#### What you will do:
Write out the records again exactly. Nothing should be dropped.

[Records from a data source]
◇ ◇ ◇ ◇ ◇

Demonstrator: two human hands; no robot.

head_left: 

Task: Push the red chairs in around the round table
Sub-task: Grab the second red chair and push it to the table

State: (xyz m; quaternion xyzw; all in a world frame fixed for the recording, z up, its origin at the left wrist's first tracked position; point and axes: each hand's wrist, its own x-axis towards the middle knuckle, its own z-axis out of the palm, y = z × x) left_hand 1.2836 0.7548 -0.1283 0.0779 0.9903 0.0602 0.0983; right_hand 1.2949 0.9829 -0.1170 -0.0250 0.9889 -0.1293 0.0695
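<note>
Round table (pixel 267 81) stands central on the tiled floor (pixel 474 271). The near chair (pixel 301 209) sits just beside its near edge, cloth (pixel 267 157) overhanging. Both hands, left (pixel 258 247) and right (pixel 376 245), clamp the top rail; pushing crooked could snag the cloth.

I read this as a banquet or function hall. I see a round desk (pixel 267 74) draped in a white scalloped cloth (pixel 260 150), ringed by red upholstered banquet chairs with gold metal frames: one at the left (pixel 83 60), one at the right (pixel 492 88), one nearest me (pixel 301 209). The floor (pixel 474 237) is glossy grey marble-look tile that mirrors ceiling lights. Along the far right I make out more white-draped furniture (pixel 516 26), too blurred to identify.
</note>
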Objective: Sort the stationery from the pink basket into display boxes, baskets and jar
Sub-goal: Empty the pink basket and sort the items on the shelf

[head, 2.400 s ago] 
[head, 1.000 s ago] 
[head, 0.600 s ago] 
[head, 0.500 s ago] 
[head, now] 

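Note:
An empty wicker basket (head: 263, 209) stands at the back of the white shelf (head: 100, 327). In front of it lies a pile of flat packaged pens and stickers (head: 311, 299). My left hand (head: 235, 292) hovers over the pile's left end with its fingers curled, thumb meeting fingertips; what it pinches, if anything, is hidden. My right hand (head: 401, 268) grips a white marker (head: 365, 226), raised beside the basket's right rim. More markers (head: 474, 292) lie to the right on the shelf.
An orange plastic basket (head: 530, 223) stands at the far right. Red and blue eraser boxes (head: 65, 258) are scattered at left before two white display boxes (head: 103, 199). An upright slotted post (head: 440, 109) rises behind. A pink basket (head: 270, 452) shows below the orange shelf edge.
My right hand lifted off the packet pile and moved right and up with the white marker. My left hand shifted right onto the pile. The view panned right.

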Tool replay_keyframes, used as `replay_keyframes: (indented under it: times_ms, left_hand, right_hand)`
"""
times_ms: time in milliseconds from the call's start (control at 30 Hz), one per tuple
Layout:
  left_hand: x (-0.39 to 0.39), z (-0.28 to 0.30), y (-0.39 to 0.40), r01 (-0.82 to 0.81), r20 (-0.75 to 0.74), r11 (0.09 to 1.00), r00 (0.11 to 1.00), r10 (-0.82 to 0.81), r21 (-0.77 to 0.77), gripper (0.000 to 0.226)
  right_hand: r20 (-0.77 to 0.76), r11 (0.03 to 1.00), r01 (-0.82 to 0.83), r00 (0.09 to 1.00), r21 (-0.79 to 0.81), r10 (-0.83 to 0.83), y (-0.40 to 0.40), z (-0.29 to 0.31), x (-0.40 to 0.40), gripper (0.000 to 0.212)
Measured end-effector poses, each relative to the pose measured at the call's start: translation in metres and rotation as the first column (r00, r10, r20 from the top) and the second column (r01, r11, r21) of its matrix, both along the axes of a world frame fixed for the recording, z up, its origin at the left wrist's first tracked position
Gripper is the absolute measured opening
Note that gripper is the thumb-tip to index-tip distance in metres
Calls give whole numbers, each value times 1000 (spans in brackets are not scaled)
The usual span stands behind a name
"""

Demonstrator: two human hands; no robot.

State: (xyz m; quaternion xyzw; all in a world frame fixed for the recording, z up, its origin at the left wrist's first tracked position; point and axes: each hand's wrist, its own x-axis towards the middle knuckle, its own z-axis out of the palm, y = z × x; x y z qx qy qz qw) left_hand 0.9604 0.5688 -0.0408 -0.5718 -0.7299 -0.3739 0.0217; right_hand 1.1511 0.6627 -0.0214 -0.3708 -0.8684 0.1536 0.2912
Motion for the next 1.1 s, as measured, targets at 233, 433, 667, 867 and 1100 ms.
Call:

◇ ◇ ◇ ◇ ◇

#### Solution to this task:
Demonstrator: two human hands; no robot.

head_left: 

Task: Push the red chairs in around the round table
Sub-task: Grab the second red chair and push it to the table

State: (xyz m; quaternion xyzw; all in a world frame fixed for the recording, z up, its origin at the left wrist's first tracked position; point and axes: each hand's wrist, its own x-axis towards the middle knuckle, its own z-axis out of the palm, y = z × x) left_hand 1.2836 0.7548 -0.1283 0.0779 0.9903 0.0602 0.0983; right_hand 1.2949 0.9829 -0.1170 -0.0250 0.9889 -0.1293 0.0695
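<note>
Round table (pixel 267 81) stands central on the tiled floor (pixel 474 271). The near chair (pixel 301 209) sits just beside its near edge, cloth (pixel 267 157) overhanging. Both hands, left (pixel 258 247) and right (pixel 376 245), clamp the top rail; pushing crooked could snag the cloth.

I read this as a banquet or function hall. I see a round desk (pixel 267 74) draped in a white scalloped cloth (pixel 260 150), ringed by red upholstered banquet chairs with gold metal frames: one at the left (pixel 83 60), one at the right (pixel 492 88), one nearest me (pixel 301 209). The floor (pixel 474 237) is glossy grey marble-look tile that mirrors ceiling lights. Along the far right I make out more white-draped furniture (pixel 516 26), too blurred to identify.
</note>
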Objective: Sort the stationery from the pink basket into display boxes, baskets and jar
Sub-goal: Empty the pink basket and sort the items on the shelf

[head, 2.400 s ago] 
[head, 1.000 s ago] 
[head, 0.600 s ago] 
[head, 0.500 s ago] 
[head, now] 

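Note:
An empty wicker basket (head: 263, 209) stands at the back of the white shelf (head: 100, 327). In front of it lies a pile of flat packaged pens and stickers (head: 311, 299). My left hand (head: 235, 292) hovers over the pile's left end with its fingers curled, thumb meeting fingertips; what it pinches, if anything, is hidden. My right hand (head: 401, 268) grips a white marker (head: 365, 226), raised beside the basket's right rim. More markers (head: 474, 292) lie to the right on the shelf.
An orange plastic basket (head: 530, 223) stands at the far right. Red and blue eraser boxes (head: 65, 258) are scattered at left before two white display boxes (head: 103, 199). An upright slotted post (head: 440, 109) rises behind. A pink basket (head: 270, 452) shows below the orange shelf edge.
My right hand lifted off the packet pile and moved right and up with the white marker. My left hand shifted right onto the pile. The view panned right.
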
Tool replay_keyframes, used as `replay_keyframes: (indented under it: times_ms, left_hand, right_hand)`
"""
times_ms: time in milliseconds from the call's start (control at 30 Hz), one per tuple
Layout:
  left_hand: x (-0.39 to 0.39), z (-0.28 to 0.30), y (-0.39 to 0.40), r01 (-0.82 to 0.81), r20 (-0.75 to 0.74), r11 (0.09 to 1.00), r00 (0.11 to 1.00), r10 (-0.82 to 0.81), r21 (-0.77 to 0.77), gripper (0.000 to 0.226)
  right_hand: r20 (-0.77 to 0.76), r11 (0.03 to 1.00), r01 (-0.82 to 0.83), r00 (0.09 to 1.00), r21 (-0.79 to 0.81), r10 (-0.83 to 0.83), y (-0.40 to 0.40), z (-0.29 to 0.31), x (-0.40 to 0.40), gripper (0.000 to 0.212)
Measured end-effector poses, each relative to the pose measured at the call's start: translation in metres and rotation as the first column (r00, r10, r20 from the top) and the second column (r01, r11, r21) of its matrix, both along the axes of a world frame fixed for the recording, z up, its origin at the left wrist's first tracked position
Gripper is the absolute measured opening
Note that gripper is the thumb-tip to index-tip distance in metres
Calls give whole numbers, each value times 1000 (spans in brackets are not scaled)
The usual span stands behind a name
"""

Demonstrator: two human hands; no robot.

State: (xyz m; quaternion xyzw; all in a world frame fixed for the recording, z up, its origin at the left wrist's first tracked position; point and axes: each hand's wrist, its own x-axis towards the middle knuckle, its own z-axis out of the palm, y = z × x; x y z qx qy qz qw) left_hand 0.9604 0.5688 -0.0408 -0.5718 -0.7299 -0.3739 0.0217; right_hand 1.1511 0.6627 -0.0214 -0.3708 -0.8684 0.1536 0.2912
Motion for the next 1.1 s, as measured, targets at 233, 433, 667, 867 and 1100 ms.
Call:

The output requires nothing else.